Avec la proposition de la minorité Germann, il ne faut pas se faire d'illusions. Il n'y a qu'une solution si on l'accepte: obliger les banques à se séparer immédiatement d'une partie de leurs activités, de les contraindre à vendre, afin de ne plus avoir de contrôle sur les secteurs vendus. C'est une intervention très forte que nous ne voulons pas, parce que nous préférons le modèle des fonds propres au double niveau: national et groupe.

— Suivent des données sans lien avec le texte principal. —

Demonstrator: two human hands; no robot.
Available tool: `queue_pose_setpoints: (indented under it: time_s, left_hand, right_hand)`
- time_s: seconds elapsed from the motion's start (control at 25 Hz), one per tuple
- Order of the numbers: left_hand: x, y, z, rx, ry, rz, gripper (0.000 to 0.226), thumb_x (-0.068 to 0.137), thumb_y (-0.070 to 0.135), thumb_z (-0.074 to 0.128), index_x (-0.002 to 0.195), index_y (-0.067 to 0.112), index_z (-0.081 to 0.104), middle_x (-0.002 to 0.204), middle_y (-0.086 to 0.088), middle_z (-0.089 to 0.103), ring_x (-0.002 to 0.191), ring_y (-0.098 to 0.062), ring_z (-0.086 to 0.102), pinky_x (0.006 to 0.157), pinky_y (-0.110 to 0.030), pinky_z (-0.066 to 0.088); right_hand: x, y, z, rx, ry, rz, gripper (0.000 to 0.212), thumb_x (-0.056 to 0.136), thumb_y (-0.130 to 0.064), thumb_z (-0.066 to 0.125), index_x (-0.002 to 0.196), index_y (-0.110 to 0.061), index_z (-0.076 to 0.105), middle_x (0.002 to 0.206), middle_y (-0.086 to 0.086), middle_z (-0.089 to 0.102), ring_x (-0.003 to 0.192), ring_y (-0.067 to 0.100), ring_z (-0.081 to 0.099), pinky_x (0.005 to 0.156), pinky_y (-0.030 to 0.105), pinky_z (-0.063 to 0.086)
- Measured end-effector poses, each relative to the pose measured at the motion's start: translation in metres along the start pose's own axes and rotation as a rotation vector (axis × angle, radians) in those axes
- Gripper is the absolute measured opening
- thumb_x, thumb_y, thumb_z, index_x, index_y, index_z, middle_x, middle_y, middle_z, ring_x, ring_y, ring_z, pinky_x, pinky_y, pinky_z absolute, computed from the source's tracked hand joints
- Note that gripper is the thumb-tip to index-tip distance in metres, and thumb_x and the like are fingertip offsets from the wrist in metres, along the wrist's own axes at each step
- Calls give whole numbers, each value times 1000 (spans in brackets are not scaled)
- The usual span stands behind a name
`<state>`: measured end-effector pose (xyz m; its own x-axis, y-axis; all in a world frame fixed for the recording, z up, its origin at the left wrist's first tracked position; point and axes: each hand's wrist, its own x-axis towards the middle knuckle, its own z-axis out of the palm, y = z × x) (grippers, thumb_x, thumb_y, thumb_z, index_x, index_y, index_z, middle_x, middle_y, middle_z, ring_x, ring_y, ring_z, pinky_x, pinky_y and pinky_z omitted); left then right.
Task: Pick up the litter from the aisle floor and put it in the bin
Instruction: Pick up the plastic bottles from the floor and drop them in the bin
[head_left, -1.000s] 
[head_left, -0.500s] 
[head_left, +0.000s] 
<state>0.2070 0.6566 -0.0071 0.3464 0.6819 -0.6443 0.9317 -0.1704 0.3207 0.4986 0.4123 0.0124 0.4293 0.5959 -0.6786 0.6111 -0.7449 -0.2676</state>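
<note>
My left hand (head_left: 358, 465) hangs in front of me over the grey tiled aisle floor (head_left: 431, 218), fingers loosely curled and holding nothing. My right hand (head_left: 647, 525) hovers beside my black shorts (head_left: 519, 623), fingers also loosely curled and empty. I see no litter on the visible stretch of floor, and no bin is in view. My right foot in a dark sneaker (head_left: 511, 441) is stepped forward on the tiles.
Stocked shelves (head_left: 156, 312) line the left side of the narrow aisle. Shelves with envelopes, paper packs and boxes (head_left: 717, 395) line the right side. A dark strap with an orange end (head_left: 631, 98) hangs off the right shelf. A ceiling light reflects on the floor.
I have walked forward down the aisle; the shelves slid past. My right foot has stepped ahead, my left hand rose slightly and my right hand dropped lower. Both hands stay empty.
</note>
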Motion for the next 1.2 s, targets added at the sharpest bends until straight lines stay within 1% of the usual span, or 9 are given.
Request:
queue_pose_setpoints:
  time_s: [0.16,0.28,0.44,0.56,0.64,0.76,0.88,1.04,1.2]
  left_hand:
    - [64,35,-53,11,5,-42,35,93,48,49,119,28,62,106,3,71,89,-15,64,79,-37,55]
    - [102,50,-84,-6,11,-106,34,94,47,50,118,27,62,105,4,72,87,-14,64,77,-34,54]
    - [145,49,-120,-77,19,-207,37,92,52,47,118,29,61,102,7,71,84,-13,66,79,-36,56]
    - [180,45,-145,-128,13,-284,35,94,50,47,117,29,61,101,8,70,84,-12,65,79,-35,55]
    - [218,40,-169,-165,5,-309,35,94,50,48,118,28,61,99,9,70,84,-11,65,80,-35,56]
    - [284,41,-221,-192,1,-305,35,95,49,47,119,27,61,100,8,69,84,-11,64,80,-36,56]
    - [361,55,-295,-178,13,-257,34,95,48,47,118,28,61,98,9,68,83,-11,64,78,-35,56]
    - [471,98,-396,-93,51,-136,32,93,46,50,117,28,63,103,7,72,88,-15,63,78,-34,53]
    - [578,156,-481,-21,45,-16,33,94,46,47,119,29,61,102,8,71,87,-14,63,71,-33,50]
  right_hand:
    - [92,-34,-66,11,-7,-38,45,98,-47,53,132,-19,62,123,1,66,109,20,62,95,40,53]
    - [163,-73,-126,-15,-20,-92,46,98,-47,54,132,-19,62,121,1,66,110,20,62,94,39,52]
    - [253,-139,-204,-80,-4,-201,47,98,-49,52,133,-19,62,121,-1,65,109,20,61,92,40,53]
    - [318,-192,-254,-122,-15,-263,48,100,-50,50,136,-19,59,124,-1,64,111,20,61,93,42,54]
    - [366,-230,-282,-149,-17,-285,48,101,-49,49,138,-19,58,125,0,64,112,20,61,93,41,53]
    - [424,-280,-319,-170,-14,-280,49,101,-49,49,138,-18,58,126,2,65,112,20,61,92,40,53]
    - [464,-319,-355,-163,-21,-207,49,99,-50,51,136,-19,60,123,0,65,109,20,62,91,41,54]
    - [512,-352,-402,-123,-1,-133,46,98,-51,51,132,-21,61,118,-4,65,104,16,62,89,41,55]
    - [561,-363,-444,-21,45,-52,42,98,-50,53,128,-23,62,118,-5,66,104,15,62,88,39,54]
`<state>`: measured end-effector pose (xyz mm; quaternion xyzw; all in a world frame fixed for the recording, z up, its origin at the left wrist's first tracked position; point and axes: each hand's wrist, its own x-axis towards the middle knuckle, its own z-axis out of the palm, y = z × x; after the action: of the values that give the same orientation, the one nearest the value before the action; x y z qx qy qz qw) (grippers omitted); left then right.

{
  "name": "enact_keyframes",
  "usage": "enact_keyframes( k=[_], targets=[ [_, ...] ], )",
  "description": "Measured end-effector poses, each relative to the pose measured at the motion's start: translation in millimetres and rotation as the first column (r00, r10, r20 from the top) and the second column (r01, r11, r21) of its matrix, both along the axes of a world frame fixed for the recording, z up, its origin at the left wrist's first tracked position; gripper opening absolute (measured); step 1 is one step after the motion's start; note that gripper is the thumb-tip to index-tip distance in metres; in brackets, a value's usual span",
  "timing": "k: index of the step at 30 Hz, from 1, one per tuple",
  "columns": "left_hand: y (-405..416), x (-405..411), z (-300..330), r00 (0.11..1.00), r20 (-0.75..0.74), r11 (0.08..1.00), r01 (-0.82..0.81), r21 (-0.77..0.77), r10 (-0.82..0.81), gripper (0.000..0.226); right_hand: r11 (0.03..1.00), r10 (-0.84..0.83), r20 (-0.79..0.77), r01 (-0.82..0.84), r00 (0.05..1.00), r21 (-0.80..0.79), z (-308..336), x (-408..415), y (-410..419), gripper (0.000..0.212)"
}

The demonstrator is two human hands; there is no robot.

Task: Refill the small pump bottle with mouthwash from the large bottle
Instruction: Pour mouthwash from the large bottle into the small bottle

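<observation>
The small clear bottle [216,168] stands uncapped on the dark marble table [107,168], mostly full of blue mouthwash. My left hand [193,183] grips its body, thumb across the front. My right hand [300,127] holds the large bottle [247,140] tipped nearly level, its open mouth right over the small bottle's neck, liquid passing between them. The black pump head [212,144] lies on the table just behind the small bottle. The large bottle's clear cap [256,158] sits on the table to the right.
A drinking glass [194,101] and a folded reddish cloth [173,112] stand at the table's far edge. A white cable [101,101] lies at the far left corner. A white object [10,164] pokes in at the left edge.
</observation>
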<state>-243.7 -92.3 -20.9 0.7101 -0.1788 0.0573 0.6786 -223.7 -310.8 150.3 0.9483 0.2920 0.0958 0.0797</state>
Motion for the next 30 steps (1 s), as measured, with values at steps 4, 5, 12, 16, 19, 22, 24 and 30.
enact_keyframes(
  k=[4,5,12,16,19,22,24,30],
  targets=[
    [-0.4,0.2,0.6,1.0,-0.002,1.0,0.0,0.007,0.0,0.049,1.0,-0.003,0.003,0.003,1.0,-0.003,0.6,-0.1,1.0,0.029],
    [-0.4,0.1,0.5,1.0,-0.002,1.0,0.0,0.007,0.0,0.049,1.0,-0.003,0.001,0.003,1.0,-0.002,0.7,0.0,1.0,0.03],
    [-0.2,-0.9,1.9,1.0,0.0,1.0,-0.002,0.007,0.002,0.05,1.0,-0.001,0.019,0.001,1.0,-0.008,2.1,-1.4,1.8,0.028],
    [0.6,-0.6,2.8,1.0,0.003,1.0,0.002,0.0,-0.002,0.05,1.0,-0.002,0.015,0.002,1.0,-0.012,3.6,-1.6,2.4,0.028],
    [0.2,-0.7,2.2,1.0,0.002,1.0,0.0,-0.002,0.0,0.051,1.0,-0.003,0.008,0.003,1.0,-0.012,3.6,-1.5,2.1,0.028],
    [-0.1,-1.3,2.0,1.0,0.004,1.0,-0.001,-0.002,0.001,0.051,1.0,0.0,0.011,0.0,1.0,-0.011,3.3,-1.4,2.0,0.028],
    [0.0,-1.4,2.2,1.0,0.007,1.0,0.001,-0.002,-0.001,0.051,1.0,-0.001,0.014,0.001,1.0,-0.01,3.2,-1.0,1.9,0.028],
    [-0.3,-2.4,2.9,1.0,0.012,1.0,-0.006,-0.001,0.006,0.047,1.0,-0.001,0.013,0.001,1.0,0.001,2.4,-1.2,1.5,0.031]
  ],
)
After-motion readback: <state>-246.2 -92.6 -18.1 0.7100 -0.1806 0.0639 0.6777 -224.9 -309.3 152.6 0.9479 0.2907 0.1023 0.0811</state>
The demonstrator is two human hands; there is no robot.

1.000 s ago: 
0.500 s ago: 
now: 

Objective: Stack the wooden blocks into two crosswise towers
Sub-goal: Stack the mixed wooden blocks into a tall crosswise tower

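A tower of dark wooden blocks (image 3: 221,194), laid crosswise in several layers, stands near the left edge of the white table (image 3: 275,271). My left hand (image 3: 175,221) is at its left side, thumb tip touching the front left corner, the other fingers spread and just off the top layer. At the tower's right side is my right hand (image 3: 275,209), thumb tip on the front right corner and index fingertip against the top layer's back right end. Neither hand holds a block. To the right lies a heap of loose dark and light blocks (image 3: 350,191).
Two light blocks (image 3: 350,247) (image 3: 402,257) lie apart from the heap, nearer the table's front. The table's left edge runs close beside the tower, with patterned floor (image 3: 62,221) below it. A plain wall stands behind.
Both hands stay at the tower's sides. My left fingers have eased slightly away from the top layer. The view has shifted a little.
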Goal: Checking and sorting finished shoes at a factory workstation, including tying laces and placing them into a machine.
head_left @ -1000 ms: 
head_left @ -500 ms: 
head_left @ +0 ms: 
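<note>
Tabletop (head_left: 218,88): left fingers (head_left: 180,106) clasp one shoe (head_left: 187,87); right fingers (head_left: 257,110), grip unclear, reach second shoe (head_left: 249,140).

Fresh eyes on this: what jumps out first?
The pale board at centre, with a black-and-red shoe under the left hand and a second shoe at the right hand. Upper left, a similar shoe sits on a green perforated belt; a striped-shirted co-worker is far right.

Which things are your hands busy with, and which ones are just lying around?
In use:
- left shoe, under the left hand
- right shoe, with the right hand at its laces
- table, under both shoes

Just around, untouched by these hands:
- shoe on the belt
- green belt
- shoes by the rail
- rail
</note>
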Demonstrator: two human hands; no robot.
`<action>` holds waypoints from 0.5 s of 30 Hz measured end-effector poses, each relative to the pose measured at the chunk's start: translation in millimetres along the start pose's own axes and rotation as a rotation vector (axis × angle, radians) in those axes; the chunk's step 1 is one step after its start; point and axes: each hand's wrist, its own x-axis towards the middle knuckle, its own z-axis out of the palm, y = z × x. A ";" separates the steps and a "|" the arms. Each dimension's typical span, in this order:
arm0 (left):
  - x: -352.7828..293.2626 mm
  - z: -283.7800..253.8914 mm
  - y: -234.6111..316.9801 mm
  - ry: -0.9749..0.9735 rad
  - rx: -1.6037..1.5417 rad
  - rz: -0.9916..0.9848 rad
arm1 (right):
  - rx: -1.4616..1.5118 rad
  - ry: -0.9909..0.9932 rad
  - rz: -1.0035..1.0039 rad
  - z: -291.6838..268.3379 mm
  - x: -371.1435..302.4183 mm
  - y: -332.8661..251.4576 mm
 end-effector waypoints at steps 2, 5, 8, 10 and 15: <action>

J'aimerais encore rappeler qu'au début de la lettre d de l'article 9 alinéa 2 nous demandons aux deux instituts d'avoir un plan d'urgence à disposition qui soit immédiatement exécutable, dès que la crise se déclenche. On n'impose donc pas une réorganisation différente tout de suite, mais il doit y avoir un plan d'urgence prévu qui puisse être déclenché au moment voulu.